23rd Chief Justice of California
- In office September 1, 1964 – February 2, 1970
- Appointed by: Pat Brown
- Preceded by: Phil S. Gibson
- Succeeded by: Donald R. Wright

Associate Justice of the Supreme Court of California
- In office August 13, 1940 – September 1, 1964
- Appointed by: Culbert Olson
- Preceded by: Phil S. Gibson
- Succeeded by: Stanley Mosk

Personal details
- Born: Roger John Traynor February 12, 1900 Park City, Utah, U.S.
- Died: May 14, 1983 (aged 83) Berkeley, California, U.S.
- Spouse: Madeline E. Lackman ​(m. 1933)​
- Children: 3
- Education: University of California, Berkeley (BA, MA, PhD, JD)

= Roger J. Traynor =

American judge (1900–1983)

Roger John Traynor (February 12, 1900 – May 14, 1983) was an American lawyer who served as Chief Justice of California from 1964 to 1970 and was an associate justice of the Supreme Court of California from 1940 to 1964. Traynor had served as a deputy attorney general of California under Earl Warren, and an acting dean and professor at the UC Berkeley School of Law.

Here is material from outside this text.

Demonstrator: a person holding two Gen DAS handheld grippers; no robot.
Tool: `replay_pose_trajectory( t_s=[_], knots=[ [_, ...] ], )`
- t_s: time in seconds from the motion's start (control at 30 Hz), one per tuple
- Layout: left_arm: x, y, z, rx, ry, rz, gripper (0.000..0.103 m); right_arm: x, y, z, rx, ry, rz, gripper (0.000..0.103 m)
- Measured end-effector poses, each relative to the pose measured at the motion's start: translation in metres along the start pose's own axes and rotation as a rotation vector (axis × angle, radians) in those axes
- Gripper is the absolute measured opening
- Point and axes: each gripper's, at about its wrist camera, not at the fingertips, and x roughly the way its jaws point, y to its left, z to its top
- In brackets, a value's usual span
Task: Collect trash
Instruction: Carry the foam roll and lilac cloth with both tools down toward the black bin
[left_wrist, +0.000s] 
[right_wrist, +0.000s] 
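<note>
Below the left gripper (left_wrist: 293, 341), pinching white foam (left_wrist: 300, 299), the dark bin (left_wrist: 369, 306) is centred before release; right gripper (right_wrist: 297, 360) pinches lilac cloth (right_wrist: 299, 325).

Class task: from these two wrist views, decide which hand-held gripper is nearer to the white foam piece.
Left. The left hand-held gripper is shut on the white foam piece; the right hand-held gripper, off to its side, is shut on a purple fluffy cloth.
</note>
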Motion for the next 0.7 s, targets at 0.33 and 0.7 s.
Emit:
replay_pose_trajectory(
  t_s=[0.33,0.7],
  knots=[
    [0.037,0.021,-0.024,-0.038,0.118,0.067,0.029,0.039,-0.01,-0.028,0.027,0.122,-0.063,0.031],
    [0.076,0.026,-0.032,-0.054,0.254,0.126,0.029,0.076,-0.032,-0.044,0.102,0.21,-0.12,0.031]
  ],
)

A jurist noted for liberalism and activism, Traynor's 30-year career as California's 77th Justice coincided with demographic, social, and governmental growth in California and in the United States. Traynor believed (in the words of his biographer, G. Edward White) that "the increased presence of government in American life was a necessary and beneficial phenomenon." After his retirement from the California Supreme Court, Traynor spent the last years of his life as a professor at the UC Hastings College of Law.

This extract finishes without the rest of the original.